EXERCISE DESCRIPTION: Give back exactly the lines of the material below, starting with the line with "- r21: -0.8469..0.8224" and going on through the line with "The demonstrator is".

SUPPLIED INFORMATION:

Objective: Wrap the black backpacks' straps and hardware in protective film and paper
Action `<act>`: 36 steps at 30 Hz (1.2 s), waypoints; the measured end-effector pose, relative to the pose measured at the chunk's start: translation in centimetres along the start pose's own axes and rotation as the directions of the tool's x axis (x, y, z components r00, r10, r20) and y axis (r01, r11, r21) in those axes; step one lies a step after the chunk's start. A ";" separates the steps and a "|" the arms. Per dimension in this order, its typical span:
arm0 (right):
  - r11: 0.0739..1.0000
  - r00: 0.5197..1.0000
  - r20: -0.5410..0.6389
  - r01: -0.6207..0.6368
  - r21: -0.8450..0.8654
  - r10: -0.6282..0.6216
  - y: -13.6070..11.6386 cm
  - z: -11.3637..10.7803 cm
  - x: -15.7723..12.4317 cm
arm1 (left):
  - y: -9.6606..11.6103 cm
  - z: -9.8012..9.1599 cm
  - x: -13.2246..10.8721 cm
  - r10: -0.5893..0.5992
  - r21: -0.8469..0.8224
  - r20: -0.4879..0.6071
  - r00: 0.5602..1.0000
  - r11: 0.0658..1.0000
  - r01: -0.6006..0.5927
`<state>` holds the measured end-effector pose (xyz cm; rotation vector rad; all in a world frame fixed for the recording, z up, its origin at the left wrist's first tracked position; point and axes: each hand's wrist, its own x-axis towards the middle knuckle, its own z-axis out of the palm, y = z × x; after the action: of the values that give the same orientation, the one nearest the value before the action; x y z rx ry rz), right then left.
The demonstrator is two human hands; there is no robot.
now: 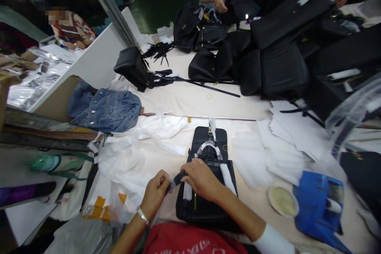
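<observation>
A black backpack (209, 206) lies on the table in front of me, its flap (205, 137) folded away from me. White wrapping covers its handle (209, 147) and parts of the straps. My left hand (158, 184) pinches the end of a black strap (177, 178) just left of the bag. Clear film or tape seems to sit at that end. Above the bag's left side, my right hand (200, 176) grips the same strap farther along. Both hands are closed, with the strap stretched between them.
Several black bags (282, 67) crowd the back and right. A denim garment (108, 107) lies left, near white wrapping sheets (125, 162). Paper sheets (290, 131), a round dish (282, 201) and a blue container (318, 206) are right. A co-worker's hand (220, 3) holds a bag across the table.
</observation>
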<state>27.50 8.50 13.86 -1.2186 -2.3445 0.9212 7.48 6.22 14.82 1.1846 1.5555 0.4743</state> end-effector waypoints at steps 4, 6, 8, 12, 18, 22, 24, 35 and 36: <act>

SOLUTION TO THE PROBLEM:
  - r21: -0.8469..0.8224
  - r20: -0.4879..0.6071
  - r00: 0.5602..1.0000
  - r11: 0.0658..1.0000
  - r01: -0.6006..0.5927
`<state>` holds the measured end-effector pose (xyz cm; rotation vector rad; all in a world frame fixed for the recording, z up, its origin at the left wrist's first tracked position; point and axes: each hand's wrist, its own x-axis towards the middle knuckle, its own z-axis out of the palm, y = z × x; after the action: of the values that give the same orientation, the one nearest the value before the action; x y z rx ry rz), right then left.
The demonstrator is two human hands; there is no robot.

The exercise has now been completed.